A 17 year old male went from agitated to obtunded after 40 mg. Geodon within a three-hour period. When the nurse approached the supine patient - who was now at risk for aspiration - in order to raise the head of the bed to 30 degrees and to assess him, the prescribing physician would not allow it, and the charge nurse agreed with the physician. The physician wrote an order: hold vital signs for ten minutes, then resume. The nurse manager insisted that the nurse should not go against the wishes of either the physician or the charge nurse. Is there not a duty imposed on the nurse, under the terms of the state-issued licensure, to act for the benefit of the patient and to intervene to remove the risk?

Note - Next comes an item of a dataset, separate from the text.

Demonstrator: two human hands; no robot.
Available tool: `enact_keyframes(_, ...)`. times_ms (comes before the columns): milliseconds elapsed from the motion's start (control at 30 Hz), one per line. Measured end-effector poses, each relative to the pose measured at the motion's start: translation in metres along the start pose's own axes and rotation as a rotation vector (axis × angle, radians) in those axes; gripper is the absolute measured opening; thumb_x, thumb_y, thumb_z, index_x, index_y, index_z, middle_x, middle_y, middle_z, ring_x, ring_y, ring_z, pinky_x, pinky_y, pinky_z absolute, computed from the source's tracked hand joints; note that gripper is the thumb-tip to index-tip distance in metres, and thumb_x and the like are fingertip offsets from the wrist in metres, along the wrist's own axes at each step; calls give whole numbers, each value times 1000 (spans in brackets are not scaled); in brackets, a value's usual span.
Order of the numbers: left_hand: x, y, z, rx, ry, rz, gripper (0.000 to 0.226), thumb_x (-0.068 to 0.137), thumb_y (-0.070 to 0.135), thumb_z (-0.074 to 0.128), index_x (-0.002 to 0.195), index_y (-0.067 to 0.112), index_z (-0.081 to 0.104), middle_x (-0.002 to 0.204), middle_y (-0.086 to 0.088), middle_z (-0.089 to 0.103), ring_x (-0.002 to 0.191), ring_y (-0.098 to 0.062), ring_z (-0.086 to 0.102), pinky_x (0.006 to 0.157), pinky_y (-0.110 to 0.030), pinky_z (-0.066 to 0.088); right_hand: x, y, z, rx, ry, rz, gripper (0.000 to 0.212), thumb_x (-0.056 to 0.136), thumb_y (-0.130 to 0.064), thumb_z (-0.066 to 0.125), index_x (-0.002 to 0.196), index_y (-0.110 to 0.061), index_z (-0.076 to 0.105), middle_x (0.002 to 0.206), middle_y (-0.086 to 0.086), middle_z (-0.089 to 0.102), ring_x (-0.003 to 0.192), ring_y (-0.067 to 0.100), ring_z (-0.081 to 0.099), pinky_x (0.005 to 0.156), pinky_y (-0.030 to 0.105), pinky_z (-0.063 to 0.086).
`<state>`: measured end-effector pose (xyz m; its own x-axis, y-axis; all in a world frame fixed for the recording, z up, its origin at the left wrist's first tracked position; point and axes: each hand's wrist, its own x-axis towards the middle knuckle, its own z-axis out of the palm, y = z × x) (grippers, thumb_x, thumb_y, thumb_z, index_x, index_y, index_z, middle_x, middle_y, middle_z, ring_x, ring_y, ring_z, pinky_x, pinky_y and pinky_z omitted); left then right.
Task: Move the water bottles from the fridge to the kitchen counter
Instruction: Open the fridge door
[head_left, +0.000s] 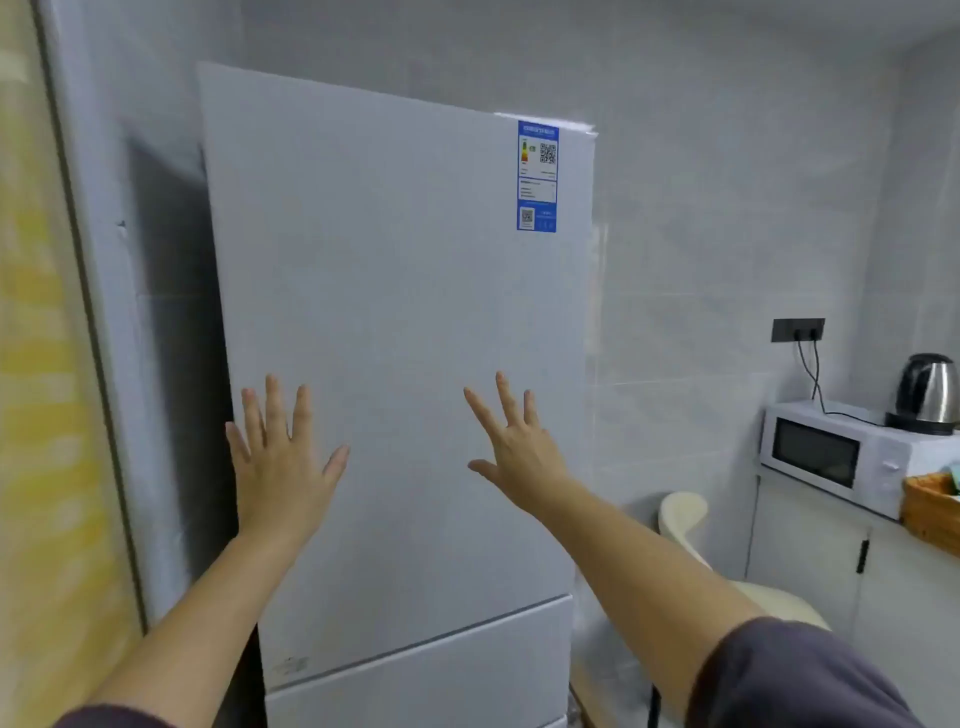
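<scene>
I hold both hands up in front of the tall fridge door (395, 312), which is shut. My left hand (280, 467) and right hand (519, 457) have fingers spread wide and hold nothing. I see no water bottles; I think they are behind this door. My left hand is nearer the door's left edge.

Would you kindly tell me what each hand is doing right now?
Left hand: open, fingers spread, holding nothing, in front of the fridge door.
Right hand: open, fingers spread, holding nothing.
</scene>
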<state>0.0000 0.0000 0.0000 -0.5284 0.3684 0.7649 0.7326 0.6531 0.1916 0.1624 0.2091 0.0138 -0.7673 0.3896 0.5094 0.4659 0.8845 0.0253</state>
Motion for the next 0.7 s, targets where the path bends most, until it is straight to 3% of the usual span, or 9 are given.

Dear Disagreeing with Physician and Charge Nurse,

When you have a disagreement with a physician or charge nurse, your facility should have policies and procedures in place to go up the chain of command. There can be liability if you fail to question an inappropriate order. Your first responsibility is to your patient and should you believe an order is inappropriate or endangers the patient, you have a responsibility to go up the chain of command. If your facility does not have a policy and procedure to address this, ask your nurse manager for direction. Using the chain of command to advocate for your patient can protect you from liability.

Lorie

I'm curious as the clinical reasoning behind keeping the patient supine as this is not a drug I'm familiar with. Could you have turned the patient to their side? No longer an aspiration risk

Specializes in ED, Cardiac-step down, tele, med surg.

What about the prone or side-lying position?

The concerned party should be interested to know the rationale(s) of the three people who disagreed about raising the HOB. The question can't fully be answered without knowing that information. After all, there are endless situations where something must be risked in favor of avoiding an even bigger risk. In other words, it doesn't always work to say that the nurse has a duty to intervene to remove what s/he believes to be a risk - specifically it doesn't work if the nurse happens to be incorrect. I'm not saying that was the case, but rather that if three reasonable people all disagree with the patient's nurse, the nurse's duty (in the patient's best interest) would then be to make sure the line of thinking isn't errant before doing the thing in question.

The nurse's actions/communications and responses received should be documented neutrally, which serves to show both the concern and the process of informing appropriate parties/using the chain of command.